После разрыва гранаты за завалом наступила тишина. Домна огляделась. Было темно, но она все же разглядела повисшее в неестественной позе на корявых сучьях поваленной сосны безжизненное тело солдата в иноземной шубе. Рядом с деревом, на снегу, распластался еще один.
С каждой минутой темнота сгущалась, стрельба угасала, а затем и совсем прекратилась. Наступившая ночь вынудила прервать бой.
Худенький Игнатов оказался тяжелым, и Домна с трудом вынесла его на себе с места боя. Подошедшие партизаны помогли донести раненого до саней, уложили его на сено. Только теперь Домна смогла перевязать его рану.
Кузьмич приказал ей:
— Гони в деревню! Передай на заставу: патроны кончились, отходим лесом на лыжах. Езжай, пока дорогу не перекрыли.
Партизаны помогли вывести лошадь на дорогу, и через минуту скрип удаляющихся под покровом ночи саней замолк.
4
Часовой пропустил в дом перебежчиков, которых партизаны привели с завязанными глазами на заставу. Повязку с их глаз сняли лишь у входа в сени, чтобы они могли подняться на крыльцо штаба. Их было двое.
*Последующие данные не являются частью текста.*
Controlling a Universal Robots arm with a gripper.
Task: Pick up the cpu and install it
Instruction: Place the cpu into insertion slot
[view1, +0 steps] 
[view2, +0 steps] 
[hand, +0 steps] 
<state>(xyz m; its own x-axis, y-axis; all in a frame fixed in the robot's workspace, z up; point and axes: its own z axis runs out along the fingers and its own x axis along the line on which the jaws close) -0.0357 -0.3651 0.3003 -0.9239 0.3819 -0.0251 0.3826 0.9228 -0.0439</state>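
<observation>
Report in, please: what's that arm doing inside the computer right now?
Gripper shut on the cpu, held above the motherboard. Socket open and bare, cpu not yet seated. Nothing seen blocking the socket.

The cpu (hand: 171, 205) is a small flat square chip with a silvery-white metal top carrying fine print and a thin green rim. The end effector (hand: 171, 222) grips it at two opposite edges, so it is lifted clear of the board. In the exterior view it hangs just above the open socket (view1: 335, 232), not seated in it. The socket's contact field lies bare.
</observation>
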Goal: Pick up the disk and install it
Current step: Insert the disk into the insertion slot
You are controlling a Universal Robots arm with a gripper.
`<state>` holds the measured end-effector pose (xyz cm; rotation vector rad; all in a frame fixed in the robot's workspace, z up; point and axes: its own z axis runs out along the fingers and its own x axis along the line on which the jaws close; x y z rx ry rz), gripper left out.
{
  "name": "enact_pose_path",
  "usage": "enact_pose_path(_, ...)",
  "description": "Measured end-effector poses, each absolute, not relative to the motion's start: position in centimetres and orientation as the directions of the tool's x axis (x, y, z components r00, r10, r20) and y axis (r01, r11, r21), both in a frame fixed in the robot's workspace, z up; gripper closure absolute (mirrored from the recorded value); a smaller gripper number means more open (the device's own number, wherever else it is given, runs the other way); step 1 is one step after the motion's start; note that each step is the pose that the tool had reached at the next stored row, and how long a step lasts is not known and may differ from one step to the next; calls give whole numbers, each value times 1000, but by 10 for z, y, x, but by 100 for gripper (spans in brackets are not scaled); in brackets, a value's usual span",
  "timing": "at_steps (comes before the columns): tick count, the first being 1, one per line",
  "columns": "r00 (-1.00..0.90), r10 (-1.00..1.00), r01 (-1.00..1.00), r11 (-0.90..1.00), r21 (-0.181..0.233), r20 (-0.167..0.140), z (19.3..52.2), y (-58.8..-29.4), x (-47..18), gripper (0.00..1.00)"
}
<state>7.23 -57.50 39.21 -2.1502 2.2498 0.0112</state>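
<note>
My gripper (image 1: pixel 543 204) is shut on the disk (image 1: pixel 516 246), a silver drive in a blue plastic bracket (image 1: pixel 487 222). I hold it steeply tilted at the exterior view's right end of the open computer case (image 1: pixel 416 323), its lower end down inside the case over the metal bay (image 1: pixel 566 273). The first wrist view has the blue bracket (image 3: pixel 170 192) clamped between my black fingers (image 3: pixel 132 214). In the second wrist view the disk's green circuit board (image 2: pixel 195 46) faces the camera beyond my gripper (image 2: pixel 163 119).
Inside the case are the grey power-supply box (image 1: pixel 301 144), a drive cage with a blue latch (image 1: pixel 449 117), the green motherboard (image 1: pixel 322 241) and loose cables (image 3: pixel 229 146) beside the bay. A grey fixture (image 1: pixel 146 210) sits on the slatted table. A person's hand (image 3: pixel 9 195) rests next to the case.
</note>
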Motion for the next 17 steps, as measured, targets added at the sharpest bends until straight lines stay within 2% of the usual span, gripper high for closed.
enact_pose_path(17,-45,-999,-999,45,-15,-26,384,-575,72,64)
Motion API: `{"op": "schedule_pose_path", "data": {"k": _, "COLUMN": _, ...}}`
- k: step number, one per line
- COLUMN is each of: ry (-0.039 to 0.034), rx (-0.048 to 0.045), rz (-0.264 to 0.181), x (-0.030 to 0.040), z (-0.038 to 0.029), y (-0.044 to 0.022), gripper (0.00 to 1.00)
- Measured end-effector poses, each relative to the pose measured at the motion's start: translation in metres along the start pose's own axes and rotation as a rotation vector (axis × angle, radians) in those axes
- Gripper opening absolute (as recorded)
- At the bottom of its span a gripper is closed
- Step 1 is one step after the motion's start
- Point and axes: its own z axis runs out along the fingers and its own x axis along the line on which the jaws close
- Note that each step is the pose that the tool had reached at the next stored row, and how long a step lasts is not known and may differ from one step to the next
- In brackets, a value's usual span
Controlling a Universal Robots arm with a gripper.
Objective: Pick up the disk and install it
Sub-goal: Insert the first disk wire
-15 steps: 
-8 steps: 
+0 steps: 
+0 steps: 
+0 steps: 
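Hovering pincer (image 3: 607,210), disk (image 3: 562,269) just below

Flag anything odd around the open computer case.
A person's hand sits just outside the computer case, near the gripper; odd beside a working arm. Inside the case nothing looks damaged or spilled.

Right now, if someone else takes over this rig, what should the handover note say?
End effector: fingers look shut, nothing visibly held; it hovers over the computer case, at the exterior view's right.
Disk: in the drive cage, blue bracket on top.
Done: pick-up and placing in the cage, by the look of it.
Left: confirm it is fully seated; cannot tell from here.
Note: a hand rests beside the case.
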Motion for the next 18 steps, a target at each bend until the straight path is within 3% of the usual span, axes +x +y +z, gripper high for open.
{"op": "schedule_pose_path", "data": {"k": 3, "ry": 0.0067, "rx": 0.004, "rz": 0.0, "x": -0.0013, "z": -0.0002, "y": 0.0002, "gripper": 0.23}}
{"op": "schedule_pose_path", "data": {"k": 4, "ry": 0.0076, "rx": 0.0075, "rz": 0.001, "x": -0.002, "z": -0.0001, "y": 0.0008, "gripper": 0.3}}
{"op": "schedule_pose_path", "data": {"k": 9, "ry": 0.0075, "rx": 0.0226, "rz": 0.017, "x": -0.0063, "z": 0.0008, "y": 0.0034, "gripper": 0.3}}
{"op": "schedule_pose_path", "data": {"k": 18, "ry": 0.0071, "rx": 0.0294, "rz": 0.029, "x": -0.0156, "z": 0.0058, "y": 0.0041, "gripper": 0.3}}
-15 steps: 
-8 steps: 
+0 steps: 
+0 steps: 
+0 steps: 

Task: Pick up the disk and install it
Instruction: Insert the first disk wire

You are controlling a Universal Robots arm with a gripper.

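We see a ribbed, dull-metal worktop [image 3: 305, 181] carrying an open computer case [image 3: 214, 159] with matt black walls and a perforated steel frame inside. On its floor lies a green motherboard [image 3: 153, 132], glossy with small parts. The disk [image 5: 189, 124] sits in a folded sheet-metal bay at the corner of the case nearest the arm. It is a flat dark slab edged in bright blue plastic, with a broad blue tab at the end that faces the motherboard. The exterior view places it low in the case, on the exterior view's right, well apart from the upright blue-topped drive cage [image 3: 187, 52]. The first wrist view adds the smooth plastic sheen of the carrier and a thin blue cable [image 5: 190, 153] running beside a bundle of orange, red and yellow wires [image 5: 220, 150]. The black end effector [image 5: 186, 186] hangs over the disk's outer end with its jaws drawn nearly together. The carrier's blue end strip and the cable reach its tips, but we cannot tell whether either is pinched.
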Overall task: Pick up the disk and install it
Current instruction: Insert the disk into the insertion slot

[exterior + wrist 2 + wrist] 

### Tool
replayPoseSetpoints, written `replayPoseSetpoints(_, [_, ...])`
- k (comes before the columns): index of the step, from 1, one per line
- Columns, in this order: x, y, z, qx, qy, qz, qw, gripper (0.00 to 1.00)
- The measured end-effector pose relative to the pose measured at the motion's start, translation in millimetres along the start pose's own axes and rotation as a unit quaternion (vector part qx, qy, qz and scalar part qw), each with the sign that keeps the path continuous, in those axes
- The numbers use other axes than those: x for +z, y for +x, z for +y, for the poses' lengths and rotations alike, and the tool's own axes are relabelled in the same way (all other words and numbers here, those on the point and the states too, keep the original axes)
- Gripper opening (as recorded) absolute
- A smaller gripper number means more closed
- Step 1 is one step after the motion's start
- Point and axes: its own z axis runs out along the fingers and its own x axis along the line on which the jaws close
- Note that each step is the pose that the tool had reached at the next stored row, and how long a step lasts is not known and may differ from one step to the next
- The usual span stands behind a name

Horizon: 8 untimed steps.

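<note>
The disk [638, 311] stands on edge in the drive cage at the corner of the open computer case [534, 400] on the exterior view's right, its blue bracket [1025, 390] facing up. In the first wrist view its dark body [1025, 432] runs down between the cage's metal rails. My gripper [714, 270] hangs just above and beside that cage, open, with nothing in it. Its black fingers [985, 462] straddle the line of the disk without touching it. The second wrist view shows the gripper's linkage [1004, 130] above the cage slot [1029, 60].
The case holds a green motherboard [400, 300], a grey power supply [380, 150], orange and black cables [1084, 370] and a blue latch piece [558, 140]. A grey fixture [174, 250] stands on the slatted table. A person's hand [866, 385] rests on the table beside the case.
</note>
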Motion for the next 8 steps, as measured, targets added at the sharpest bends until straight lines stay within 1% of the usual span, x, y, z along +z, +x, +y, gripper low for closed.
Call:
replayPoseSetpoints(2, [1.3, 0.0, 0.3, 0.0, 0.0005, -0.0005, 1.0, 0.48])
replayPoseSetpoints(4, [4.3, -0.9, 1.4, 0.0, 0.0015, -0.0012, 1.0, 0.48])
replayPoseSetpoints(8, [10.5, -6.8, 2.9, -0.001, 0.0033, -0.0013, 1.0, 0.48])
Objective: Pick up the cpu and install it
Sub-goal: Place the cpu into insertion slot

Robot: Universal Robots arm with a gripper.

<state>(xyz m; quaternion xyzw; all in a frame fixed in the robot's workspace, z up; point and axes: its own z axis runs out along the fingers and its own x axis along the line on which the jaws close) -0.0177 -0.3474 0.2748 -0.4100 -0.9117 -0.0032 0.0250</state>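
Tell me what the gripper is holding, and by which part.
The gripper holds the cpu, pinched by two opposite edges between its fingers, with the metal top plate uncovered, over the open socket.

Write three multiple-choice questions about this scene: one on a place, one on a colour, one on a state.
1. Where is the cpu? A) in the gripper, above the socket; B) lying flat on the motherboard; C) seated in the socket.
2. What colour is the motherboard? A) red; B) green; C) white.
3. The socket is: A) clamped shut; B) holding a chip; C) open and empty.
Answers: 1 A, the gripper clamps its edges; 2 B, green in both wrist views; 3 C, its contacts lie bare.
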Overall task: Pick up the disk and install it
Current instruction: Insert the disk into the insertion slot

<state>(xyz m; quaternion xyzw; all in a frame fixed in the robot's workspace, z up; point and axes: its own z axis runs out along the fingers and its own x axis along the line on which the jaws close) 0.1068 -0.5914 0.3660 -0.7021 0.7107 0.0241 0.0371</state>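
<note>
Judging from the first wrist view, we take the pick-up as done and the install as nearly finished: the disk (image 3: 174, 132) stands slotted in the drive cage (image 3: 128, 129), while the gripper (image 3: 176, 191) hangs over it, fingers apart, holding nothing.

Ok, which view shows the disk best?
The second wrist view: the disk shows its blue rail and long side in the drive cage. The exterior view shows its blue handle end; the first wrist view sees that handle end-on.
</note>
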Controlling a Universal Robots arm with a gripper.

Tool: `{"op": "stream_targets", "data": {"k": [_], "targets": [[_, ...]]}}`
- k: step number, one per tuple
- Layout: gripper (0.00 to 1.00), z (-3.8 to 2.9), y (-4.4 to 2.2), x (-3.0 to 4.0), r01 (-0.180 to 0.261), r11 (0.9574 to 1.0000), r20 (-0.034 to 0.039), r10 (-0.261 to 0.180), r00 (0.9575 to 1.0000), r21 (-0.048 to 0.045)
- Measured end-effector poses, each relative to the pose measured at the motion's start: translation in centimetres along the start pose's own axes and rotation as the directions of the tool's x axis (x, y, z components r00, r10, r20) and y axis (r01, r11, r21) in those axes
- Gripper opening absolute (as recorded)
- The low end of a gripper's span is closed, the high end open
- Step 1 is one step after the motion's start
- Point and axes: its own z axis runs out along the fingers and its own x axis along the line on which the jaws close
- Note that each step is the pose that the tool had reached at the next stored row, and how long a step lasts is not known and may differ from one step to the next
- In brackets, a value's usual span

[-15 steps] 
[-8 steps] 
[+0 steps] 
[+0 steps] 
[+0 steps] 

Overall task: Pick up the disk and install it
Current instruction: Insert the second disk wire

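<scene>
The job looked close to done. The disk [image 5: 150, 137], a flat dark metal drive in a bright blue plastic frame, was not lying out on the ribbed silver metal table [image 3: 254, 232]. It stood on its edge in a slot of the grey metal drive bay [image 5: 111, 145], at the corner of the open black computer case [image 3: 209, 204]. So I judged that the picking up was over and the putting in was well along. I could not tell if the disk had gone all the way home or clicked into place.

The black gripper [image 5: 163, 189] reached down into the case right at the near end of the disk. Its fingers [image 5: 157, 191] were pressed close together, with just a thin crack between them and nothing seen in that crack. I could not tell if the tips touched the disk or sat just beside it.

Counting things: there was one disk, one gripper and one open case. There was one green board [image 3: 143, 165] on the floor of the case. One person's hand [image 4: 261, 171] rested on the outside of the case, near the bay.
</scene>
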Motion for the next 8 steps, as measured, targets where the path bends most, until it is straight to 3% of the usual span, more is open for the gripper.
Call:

Находившаяся в это время в штабе Домна с любопытством разглядывала белых солдат.
Перебежчиков допрашивали командир отряда и предревкома.
Они были в черных мохнатых папахах, в желтых английских шубах с металлическими застежками. Одному из них, бородатому, было лет сорок, крупные крестьянские руки торчали из рукавов. Другой — помоложе, бритый, бегающие глаза его торопливо шарили по сторонам, хотя в помещении партизанского штаба ничего примечательного не было: обычная крестьянская изба, два стола, телефон, несколько ружей в углу.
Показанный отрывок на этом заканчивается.